The plaintiff in the US trial began using social media at the age of six , and said her early exposure spiralled into addiction. Meta countered by claiming scientific research does not conclusively prove addiction, highlighting its multi-billion-dollar investment in child safety features as evidence it has not been negligent.
However, Meta was forced to acknowledge that less than 1.1 per cent of Instagram's teenage users utilise the app's screen-time reminders. Einstein notes the rise of social media has also correlated with a troubling drop in emotional resilience.
"When you can instantly suppress feelings of uncertainty by calling, texting, or scrolling, it undermines your ability to manage anxiety," Einstein says. " The issue of how we manage uncertainty cuts across almost every mental health disorder."
She also highlights a growing reluctance among young people to engage in real-life interactions.
"It's easy for teens to lose the desire for in-person conversations because they're more challenging," Einstein says. "Although when they're communicating online, they don't feel any less lonely than when they're actually alone."
The ripple effects are severe: Increasing anxiety, shorter attention spans, more appearance concerns, eating disorders, intolerance for boredom, and the devastating impact of cyberbullying.
"They're losing the ability to calm themselves without a screen.
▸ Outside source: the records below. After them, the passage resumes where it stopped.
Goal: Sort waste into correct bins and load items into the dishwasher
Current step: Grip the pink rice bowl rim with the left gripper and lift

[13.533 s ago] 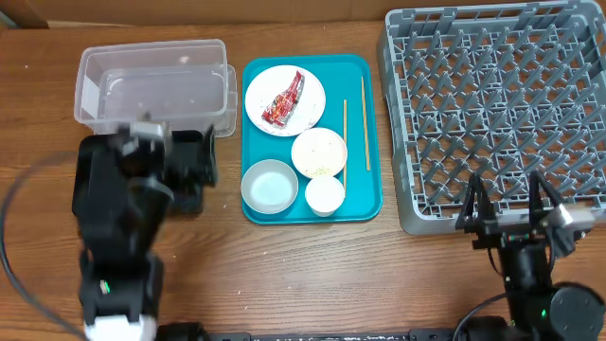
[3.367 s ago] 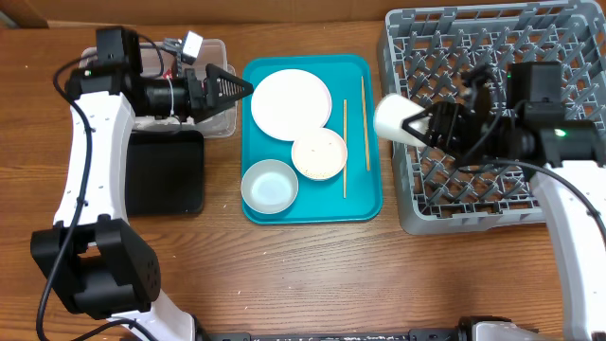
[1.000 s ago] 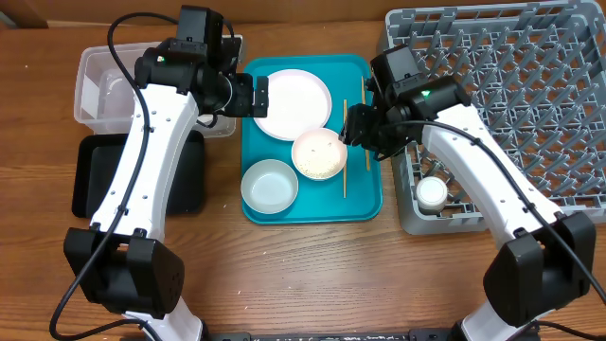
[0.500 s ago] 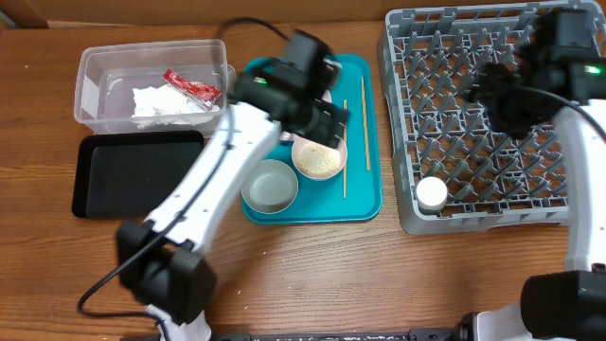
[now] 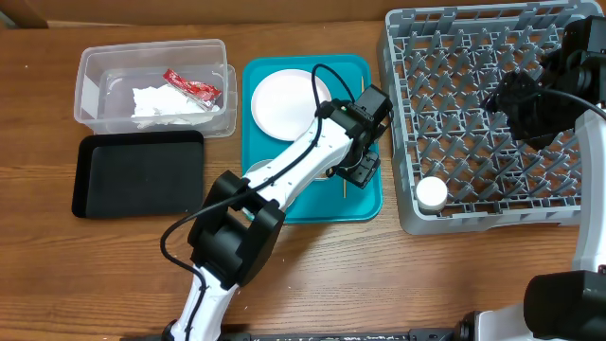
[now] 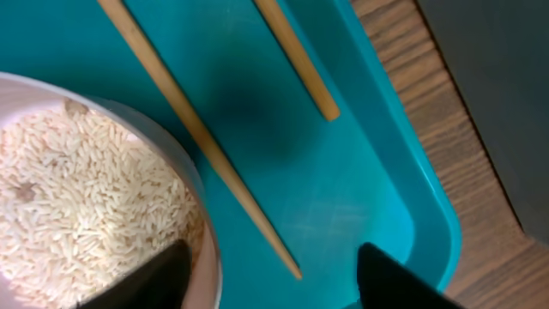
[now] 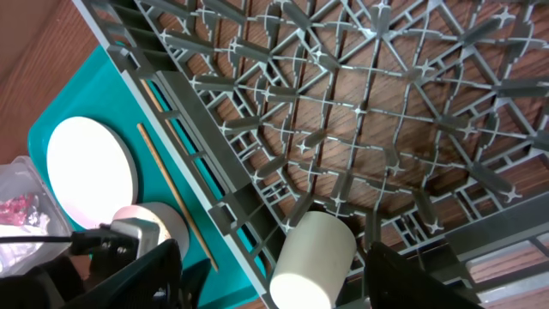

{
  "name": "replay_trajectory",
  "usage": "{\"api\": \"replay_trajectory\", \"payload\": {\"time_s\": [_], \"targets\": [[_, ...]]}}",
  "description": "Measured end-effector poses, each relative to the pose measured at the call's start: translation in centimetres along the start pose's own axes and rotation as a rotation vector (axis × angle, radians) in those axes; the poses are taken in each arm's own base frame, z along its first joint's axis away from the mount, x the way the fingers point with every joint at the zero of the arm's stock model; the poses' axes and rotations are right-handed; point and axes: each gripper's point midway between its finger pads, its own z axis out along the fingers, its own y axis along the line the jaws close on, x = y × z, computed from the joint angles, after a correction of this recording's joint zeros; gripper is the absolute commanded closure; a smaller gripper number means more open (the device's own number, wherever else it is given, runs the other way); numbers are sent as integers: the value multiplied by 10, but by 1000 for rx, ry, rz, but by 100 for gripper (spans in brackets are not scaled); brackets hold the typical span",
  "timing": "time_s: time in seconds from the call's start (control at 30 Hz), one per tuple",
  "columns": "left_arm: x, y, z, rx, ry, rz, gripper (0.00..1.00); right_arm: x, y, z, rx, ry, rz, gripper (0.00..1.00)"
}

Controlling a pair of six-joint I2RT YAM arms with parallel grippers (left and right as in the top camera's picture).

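My left gripper [image 5: 361, 167] [image 6: 274, 290] is open low over the teal tray [image 6: 360, 189]. One finger [image 6: 159, 276] is over the rice in a pale bowl [image 6: 77, 197] and the other is over bare tray, so the jaws straddle the bowl's rim. Two chopsticks [image 6: 206, 146] lie beside the bowl. My right gripper [image 5: 511, 102] [image 7: 273, 287] is open and empty above the grey rack [image 5: 492, 57]. The white cup [image 5: 432, 193] [image 7: 313, 257] lies in the rack's near left corner. The wrapper [image 5: 194, 87] and tissue [image 5: 156, 102] lie in the clear tub [image 5: 95, 66].
The white plate [image 5: 282, 102] sits at the back of the teal tray. The black tray [image 5: 140, 173] lies in front of the tub. My left arm hides the rice bowl and most of the grey-blue bowl [image 5: 252, 170] in the overhead view.
My left arm has swung right across the teal tray, and its gripper is now at the rice bowl's right rim by the chopsticks. The right arm has barely moved.
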Motion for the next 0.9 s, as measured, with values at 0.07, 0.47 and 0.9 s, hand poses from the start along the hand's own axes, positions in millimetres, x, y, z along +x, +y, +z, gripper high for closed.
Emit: {"api": "replay_trajectory", "payload": {"time_s": [0.07,0.47,0.9], "targets": [[-4,1,1,-5,-14,-8,69,0,0,0,0,0,-3,30],[-17,5,1,-35,-71,-13,79,2,-1,0,4,7,-17,29],[-9,14,24,-79,-13,-23,96,2,-1,0,3,7,-28,29]]}}
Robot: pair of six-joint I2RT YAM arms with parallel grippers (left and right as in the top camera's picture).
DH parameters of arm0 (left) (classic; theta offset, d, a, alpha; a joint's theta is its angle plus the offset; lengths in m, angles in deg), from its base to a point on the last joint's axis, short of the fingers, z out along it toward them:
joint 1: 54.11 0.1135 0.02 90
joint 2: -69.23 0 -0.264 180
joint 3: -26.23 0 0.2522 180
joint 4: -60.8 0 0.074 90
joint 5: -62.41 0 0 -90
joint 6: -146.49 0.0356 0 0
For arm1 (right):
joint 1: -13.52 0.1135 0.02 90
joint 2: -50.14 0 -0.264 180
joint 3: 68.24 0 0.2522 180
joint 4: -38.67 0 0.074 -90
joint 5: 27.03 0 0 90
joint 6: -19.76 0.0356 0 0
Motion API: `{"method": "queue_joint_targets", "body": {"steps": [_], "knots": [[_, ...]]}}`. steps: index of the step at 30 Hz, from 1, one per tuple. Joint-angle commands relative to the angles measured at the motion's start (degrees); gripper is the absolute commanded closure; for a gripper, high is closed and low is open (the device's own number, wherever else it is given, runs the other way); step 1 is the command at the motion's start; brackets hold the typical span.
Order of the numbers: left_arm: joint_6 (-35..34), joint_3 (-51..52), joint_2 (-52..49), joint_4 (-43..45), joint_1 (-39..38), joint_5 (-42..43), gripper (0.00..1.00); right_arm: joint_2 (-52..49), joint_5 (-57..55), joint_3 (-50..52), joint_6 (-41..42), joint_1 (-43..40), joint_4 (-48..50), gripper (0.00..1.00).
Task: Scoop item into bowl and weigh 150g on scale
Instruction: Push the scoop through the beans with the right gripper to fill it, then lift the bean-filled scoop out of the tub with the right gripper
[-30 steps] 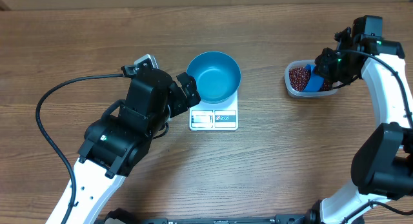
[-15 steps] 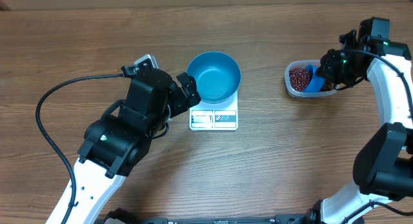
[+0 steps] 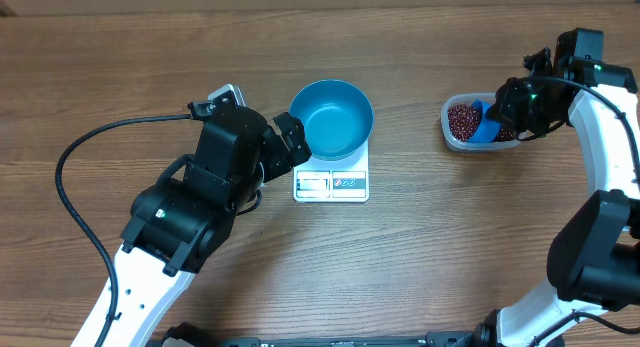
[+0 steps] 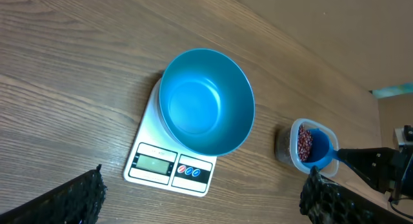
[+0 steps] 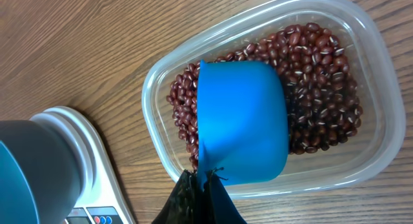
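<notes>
While bowl [image 3: 332,117] tops scale [image 3: 331,186], scoop [image 5: 242,121] rests on beans [image 5: 319,114]

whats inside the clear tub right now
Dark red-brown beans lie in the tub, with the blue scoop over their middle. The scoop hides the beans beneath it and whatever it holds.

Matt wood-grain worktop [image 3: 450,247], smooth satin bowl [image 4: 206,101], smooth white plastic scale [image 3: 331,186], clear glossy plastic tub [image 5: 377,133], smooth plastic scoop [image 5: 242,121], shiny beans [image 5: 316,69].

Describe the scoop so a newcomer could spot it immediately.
Start at the teal bowl on the white scale mid-table, then look right to the clear tub of beans. The scoop is the bright-blue cup inside it, held by the right gripper.
</notes>
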Motion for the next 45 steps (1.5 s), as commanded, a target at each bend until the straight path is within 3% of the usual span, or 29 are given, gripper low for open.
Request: {"method": "queue_joint_targets", "body": {"steps": [1,45], "knots": [[1.1,-1.1,0.4,0.2,-0.1,-0.9,0.0,-0.3,3.1,-0.3,0.4,-0.1,-0.9,0.96],[1.1,-1.1,0.4,0.2,-0.1,-0.9,0.0,-0.3,8.5,-0.3,2.1,-4.0,-2.2,0.96]]}}
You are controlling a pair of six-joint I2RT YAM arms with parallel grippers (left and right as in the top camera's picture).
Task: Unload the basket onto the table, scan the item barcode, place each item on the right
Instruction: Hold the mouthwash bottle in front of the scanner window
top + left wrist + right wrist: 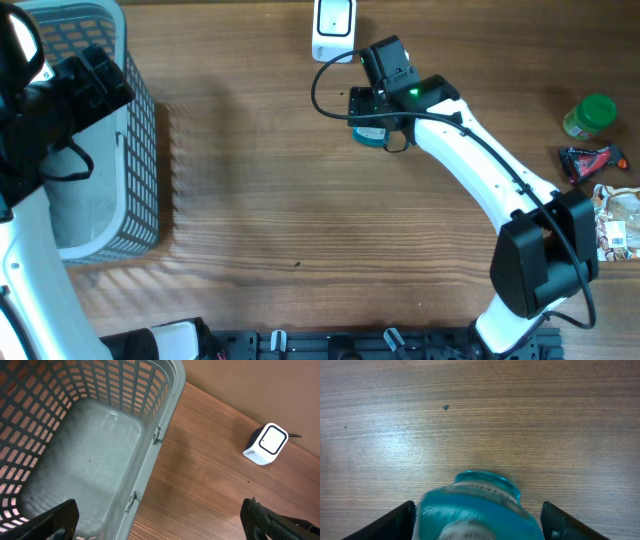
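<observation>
Since the teal bottle [480, 507] appears to be translucent plastic with a rounded, glossy wall, it is judged to be light, fairly stiff and somewhat slippery. A hold across the broad body is therefore to be preferred to one on the narrower, rimmed neck. The bottle is found low over the wooden table [470, 410], near the white barcode scanner [333, 28], with the right gripper [479, 517] set astride it. The dark fingers are seen close against either side of it; whether they are pressed on it or standing free cannot be told. A pale label is glimpsed on the body, blurred, and no barcode can be made out. The left gripper [160, 512] is spread wide and empty above the grey plastic basket [170, 405], whose walls are pierced in a lattice and whose floor is smooth and scuffed. The table is seen to be of matt, finely grained board.
</observation>
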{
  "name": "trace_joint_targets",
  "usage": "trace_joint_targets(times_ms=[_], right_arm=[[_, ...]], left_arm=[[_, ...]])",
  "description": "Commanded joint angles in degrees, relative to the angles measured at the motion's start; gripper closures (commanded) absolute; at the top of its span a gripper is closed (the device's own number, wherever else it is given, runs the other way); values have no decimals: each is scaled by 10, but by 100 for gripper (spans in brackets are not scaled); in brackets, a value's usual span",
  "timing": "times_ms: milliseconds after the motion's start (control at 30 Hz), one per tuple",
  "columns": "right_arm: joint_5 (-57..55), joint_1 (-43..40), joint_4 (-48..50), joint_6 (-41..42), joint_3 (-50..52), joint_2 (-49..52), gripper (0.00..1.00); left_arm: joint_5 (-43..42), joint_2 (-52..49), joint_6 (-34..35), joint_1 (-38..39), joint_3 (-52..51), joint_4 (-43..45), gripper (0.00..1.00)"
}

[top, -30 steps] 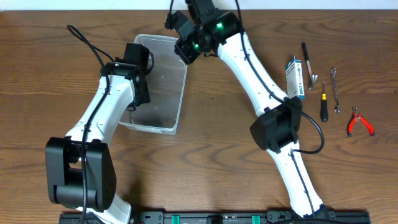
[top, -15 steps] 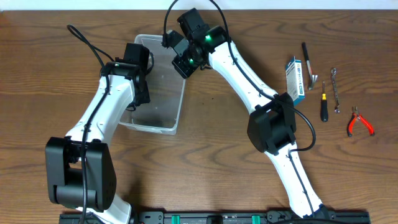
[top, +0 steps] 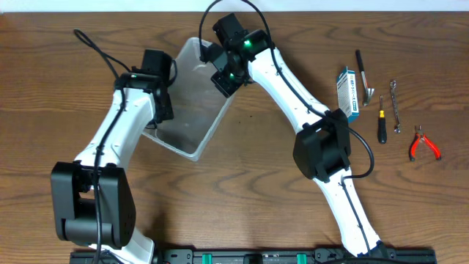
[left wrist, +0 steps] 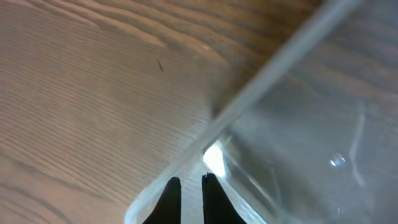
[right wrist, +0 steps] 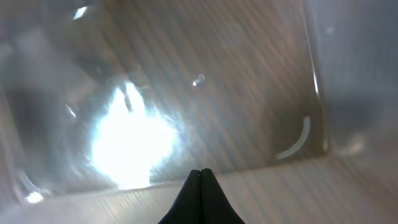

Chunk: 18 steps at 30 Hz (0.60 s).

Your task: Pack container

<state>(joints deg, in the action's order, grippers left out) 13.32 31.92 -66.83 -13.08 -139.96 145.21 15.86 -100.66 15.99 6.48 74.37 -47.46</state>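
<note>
Left gripper [left wrist: 189, 180] first: fingers drawn almost together with only a sliver between them. From its wrist view I read that sliver as the left wall of the container [top: 192, 110], pinched at the rim. The container is clear and has nothing in it. It sits skewed on the table [top: 242, 183], long axis running from its near-left end up to its far-right end. Right gripper [right wrist: 200, 173] is fully closed and holds nothing. It hangs over the container's far-right part, tips pointed down at the bare floor. Whether it touches the plastic I cannot tell through the glare. Everything to be packed lies well to the right of the container, past the right arm's elbow. That is the blue-and-white box [top: 347, 93], a slim dark tool [top: 361, 70] just beyond it, then the screwdriver [top: 381, 121], the small wrench [top: 396, 106], and farthest out the red-handled pliers [top: 423, 144]. My judgement is that the right arm is the nearer one for any pick, and it must open and swing right, away from the container. The left arm is placed to steady the bin.
</note>
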Motion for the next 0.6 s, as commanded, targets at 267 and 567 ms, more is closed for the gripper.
trace_joint_targets(times_ms=[267,567], right_arm=[[-72,-31,-64,41,3,-67,99],[-99,-47,-127,58,3,-95,99]], left_arm=[[13,3,-10,-27,0,18,94],[-35,3,-10,-27,0,48,94]])
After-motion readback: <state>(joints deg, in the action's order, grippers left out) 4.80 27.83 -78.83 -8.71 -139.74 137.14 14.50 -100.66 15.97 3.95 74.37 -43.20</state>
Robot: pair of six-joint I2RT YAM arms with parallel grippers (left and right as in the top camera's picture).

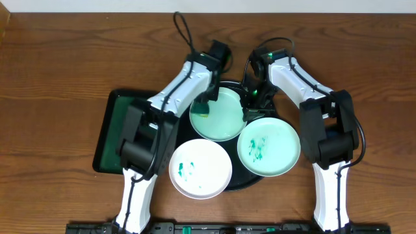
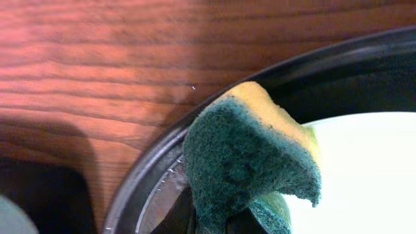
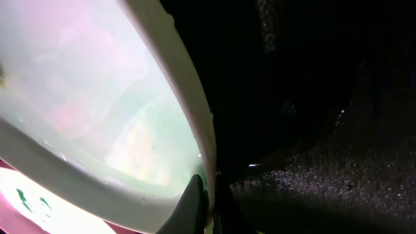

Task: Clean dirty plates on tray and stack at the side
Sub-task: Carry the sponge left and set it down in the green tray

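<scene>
A dark-green tray (image 1: 108, 140), apparently rectangular, lies on the wooden table (image 1: 58, 58).

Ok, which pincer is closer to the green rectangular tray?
Left. The left pincer, holding the sponge, sits at the back plate's left edge, to the right of the green tray; the right pincer pinches that plate's opposite rim, farther away.

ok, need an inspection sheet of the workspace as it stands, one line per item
Surface: wooden table, no spills seen.
Job's things: black tray holds three plates; far plate looks clean, right plate and near plate have teal smears.
Clutter: dark-green rectangular tray left of the black tray.
Grippers: left fingers shut on sponge at the far plate's left edge; right fingers shut on its right rim.
Cables: black cable loops behind the arms.
Surroundings: pale wall beyond the table.
</scene>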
It's a mental health disaster for our youth," Einstein warns.
Why a minimum age for social media?

A 20-year-old California woman sued Meta and YouTube, accusing them of building addictive platforms that cause harm to children. Photo: Getty.
Dr Einstein contributed to the development of Australia's under-16 social media age restriction, which has drawn global attention and prompted similar legislation for consideration in the UK, Spain, France, and India.
"This isn't about banning the internet," she stresses.
"It's about ensuring platforms take responsibility for the age at which users sign up."
Although 13 was once seen as an acceptable minimum age for social media use, Einstein says that platforms failed to implement effective age verification.
"We need stronger measures. No safeguard a platform puts in place will ever be enough."
Early feedback from Australia is promising. "Parents are encouraging younger children to delay their use of social media, while some teens aged 14 and 15 are voluntarily cutting back," Einstein says.
"Some will always find ways to bypass restrictions, but we're already seeing signs of positive cultural change."